Hygienic macros are macros whose expansion is guaranteed not to cause collisions with existing symbol definitions. They are a feature of programming languages such as Scheme and Dylan.

Contents

[edit] The hygiene problem

In a programming language that has unhygienic macros, it is possible for existing variable bindings to be hidden from a macro by variable bindings that are created during its expansion. In C, this problem can be illustrated by the following fragment:

#define INCI(i) {int a=0; ++i;}
int main(void)
{
    int a = 0, b = 0;
    INCI(a);
    INCI(b);
    printf("a is now %d, b is now %d\n", a, b);
    return 0;
}

Running the above through the C preprocessor produces:

int main(void)
{
    int a = 0, b = 0;
    {int a=0; ++a;};
    {int a=0; ++b;};
    printf("a is now %d, b is now %d\n", a, b);
    return 0;
}

So the variable a declared in the top scope is never altered by the execution of the program, as the output of the compiled program shows:

a is now 0, b is now 1

Note that some C compilers, such as gcc, have an option like -Wshadow that warns when a local variable shadows a global variable, which would have caught the above problem.
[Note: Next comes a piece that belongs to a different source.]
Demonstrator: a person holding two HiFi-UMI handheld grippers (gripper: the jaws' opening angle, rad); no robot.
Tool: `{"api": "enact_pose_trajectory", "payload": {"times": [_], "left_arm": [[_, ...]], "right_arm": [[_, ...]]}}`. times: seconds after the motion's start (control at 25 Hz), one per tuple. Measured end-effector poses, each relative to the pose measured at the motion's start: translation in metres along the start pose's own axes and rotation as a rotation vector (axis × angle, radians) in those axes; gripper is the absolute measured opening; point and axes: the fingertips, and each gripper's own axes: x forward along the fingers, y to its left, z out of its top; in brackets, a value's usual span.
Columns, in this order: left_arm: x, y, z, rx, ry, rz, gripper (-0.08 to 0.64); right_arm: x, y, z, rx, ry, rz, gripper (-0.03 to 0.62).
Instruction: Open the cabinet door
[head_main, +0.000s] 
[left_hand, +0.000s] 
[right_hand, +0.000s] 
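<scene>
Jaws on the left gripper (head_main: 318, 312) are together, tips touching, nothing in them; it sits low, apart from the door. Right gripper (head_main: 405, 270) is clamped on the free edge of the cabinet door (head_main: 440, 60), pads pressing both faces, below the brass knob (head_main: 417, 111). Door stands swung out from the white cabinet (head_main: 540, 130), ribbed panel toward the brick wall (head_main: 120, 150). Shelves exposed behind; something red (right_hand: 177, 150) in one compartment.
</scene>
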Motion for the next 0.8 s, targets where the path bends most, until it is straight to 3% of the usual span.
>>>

The simplest and least robust solution is to give the macro's variables unique names:

#define INCI(i) {int INCIa=0; ++i;}
int main(void)
{
    int a = 0, b = 0;
    INCI(a);
    INCI(b);
    printf("a is now %d, b is now %d\n", a, b);
    return 0;
}

Until a variable named INCIa is created, this solution produces the correct output:

a is now 1, b is now 1

The "hygiene problem" can extend beyond variable bindings. Consider this Common Lisp macro:

(defmacro my-unless (condition &body body)
 `(if (not ,condition)
    (progn
      ,@body)))

While there are no references to variables in this macro, it assumes the symbols "if", "not", and "progn" are all bound to their usual function definitions. If, however the above macro is used in the following code:

(flet ((not (x) x))
  (my-unless t
    (format t "This should not be printed!")))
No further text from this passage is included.